_THE DATA_:

◇ ◇ ◇ ◇ ◇ ◇ ◇

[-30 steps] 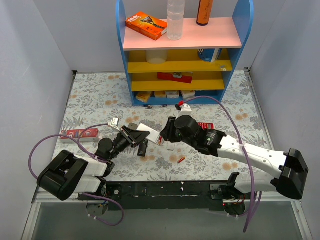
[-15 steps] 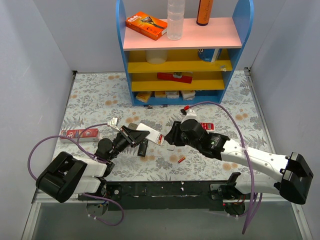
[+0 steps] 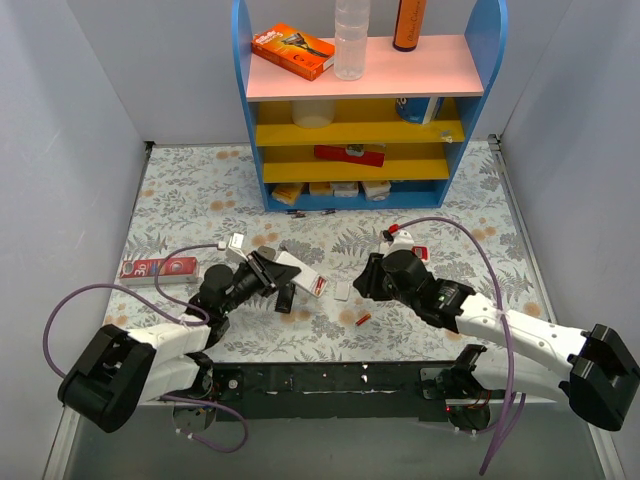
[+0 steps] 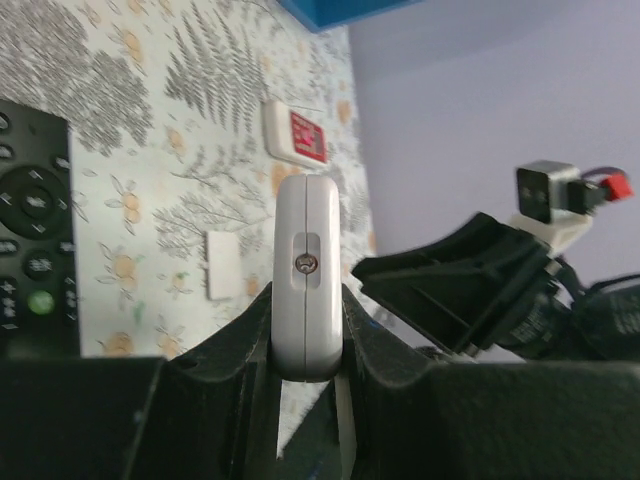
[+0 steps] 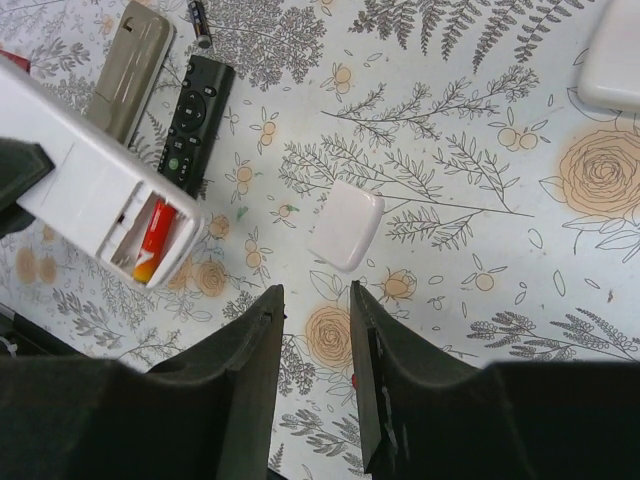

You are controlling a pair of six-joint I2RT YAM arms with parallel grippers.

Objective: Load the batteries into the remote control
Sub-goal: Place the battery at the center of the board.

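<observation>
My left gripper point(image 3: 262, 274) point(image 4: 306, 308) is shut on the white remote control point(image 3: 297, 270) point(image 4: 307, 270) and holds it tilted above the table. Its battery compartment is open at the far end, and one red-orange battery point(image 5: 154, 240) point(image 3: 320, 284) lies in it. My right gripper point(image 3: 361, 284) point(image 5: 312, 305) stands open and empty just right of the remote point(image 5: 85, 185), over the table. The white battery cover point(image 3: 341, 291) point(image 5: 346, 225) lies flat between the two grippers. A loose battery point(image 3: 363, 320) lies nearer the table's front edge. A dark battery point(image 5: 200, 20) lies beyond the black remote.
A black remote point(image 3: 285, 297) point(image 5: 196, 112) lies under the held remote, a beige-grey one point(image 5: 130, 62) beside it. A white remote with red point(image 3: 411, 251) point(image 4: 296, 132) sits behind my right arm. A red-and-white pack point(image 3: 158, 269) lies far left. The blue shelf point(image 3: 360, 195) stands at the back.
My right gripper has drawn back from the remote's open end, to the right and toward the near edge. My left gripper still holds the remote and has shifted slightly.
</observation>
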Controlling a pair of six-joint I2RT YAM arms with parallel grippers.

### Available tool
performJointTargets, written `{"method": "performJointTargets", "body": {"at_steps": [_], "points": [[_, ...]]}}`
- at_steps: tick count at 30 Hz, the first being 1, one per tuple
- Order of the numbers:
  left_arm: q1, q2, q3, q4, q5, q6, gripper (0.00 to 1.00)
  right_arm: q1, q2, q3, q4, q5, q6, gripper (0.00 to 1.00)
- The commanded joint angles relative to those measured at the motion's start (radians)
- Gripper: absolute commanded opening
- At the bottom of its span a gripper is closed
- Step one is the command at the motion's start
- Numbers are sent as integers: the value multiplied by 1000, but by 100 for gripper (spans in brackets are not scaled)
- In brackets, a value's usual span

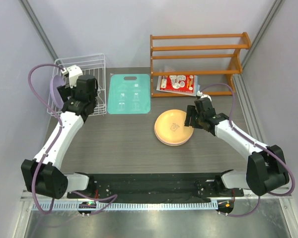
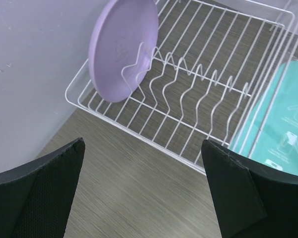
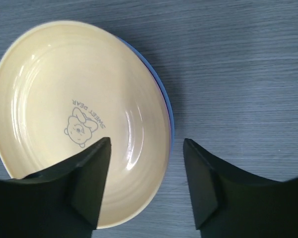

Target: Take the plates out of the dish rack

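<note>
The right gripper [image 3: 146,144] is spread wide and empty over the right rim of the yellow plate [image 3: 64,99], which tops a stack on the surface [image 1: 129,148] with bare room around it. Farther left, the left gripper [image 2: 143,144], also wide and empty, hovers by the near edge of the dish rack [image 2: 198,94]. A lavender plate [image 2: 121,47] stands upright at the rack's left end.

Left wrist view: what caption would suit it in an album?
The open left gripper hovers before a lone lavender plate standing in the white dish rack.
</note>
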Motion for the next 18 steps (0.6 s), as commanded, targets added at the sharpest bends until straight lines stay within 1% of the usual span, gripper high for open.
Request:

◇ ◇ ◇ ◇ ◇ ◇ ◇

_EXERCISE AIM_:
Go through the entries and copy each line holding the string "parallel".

_RESPONSE AREA_:
You are controlling a pair of six-joint I2RT YAM arms with parallel grippers.
Controlling a pair of six-joint I2RT YAM arms with parallel grippers.

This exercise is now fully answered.